Your instructions
From the top of the records below down to the line containing "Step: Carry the", reproduce every line exactly.

Collected data entries
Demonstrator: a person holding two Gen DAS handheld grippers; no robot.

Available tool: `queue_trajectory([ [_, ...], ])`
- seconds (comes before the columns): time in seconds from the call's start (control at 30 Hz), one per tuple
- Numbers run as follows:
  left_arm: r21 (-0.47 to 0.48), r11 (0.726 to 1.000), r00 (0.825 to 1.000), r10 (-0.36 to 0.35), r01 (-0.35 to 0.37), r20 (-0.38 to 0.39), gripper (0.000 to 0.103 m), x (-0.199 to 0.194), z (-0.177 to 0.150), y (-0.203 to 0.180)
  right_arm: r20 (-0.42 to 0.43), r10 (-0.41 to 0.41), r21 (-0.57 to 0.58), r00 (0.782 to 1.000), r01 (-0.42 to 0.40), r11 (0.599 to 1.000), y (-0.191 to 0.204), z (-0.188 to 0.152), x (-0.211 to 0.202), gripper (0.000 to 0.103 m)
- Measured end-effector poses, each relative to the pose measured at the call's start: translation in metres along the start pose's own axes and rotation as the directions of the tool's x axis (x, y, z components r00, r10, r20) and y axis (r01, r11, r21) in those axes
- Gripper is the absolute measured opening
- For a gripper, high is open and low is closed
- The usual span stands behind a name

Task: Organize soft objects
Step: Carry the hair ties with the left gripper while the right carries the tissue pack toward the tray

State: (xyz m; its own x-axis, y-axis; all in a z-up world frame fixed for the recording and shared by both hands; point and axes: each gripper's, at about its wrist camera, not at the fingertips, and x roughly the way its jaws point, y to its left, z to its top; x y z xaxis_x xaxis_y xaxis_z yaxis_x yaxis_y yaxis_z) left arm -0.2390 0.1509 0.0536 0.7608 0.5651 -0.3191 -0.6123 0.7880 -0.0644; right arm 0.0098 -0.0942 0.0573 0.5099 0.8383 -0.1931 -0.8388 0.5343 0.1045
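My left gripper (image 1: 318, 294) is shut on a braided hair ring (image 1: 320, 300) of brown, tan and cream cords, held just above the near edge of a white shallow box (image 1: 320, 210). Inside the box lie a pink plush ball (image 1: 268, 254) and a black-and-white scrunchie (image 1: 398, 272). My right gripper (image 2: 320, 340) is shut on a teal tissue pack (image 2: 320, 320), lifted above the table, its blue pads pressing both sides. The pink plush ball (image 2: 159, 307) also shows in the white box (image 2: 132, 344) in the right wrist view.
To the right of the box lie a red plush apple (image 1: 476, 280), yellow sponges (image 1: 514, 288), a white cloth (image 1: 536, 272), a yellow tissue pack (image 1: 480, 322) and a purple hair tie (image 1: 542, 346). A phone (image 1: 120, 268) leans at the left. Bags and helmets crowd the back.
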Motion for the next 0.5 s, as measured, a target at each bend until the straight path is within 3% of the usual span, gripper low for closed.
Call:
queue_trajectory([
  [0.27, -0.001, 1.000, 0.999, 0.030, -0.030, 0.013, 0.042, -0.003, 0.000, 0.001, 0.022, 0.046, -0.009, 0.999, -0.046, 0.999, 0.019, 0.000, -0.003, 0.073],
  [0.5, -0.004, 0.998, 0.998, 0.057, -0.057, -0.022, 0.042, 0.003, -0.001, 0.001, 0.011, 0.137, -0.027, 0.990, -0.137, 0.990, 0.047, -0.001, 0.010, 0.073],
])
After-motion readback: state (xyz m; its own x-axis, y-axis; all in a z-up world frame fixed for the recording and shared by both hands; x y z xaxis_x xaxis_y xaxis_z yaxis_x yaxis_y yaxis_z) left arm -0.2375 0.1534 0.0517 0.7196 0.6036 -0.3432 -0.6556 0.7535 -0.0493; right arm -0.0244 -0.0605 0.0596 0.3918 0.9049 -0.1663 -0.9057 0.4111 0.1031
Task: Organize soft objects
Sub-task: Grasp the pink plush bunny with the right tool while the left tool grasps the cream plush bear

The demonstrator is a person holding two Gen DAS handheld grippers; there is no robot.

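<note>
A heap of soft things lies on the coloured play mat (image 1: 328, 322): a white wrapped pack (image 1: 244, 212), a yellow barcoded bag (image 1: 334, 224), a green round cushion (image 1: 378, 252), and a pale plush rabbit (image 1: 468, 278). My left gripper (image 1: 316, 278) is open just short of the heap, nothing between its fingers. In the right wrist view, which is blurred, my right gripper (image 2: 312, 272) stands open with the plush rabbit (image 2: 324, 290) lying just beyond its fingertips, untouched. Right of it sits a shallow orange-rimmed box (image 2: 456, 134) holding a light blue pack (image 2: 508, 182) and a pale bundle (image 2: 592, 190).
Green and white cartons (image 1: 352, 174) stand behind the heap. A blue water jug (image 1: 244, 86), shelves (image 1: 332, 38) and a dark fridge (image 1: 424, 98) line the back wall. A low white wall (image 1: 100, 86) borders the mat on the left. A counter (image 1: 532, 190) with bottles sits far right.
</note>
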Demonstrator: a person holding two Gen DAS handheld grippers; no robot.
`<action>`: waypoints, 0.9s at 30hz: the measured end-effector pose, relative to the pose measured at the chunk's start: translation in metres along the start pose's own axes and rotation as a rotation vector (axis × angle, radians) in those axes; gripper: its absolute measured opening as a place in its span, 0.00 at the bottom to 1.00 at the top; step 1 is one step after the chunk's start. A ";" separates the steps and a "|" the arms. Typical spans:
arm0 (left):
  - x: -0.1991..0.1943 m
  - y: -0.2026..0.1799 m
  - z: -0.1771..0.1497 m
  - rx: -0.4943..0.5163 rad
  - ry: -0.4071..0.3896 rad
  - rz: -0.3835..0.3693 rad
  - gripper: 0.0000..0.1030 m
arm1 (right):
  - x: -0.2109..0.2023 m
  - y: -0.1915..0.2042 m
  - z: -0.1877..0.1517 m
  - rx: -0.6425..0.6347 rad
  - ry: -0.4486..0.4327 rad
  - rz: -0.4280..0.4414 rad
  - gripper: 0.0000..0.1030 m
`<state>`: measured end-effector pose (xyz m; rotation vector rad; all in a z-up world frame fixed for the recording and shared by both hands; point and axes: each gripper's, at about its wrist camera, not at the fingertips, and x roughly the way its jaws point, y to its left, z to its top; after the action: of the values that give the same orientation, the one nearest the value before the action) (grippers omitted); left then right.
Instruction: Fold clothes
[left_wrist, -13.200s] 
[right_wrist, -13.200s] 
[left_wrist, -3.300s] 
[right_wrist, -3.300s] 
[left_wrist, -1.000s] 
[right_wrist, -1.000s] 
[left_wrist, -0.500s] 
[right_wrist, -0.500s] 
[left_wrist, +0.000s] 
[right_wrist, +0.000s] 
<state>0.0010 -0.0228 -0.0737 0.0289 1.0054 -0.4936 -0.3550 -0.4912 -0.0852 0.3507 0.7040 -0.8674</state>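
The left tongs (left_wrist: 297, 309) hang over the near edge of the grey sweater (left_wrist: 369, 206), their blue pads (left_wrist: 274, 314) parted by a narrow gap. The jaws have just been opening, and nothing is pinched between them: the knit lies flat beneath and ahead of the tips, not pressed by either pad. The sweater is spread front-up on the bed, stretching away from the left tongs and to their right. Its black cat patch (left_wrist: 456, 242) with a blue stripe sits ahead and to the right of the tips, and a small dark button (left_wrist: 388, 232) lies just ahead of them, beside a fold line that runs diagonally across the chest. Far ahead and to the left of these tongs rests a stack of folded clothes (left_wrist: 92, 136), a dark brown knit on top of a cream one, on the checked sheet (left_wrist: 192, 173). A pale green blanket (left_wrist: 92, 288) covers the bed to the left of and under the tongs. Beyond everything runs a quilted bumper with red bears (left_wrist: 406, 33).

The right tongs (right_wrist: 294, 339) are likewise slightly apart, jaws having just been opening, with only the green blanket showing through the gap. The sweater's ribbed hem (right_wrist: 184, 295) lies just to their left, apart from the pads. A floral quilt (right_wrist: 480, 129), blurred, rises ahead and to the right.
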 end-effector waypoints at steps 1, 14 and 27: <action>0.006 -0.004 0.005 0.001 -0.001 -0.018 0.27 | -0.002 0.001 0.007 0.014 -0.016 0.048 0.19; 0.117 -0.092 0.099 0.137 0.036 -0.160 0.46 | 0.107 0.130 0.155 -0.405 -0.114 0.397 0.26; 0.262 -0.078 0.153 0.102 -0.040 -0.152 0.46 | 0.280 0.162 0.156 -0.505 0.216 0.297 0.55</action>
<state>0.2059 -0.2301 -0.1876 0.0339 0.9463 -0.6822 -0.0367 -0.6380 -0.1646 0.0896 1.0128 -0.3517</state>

Solution
Demonstrator: a person holding two Gen DAS handheld grippers; no robot.

Available tool: `queue_trajectory([ [_, ...], ])`
- seconds (comes before the columns): time in seconds from the call's start (control at 30 Hz), one per tuple
- Numbers run as follows:
  left_arm: r21 (-0.47 to 0.48), r11 (0.726 to 1.000), r00 (0.825 to 1.000), r10 (-0.36 to 0.35), r01 (-0.35 to 0.37), r20 (-0.38 to 0.39), gripper (0.000 to 0.103 m), x (-0.199 to 0.194), z (-0.177 to 0.150), y (-0.203 to 0.180)
  right_arm: r20 (-0.42 to 0.43), r10 (-0.41 to 0.41), r21 (-0.57 to 0.58), r00 (0.782 to 1.000), r01 (-0.42 to 0.40), r11 (0.599 to 1.000), y (-0.191 to 0.204), z (-0.188 to 0.152), x (-0.211 to 0.202), gripper (0.000 to 0.103 m)
- Measured end-effector poses, each relative to the pose measured at the call's start: translation in metres along the start pose's own axes and rotation as the directions of the tool's x axis (x, y, z components r00, r10, r20) and y axis (r01, r11, r21) in those axes
- Gripper is the absolute measured opening
- For a gripper, high is open and low is closed
- The usual span stands behind a name

Task: Organize soft objects
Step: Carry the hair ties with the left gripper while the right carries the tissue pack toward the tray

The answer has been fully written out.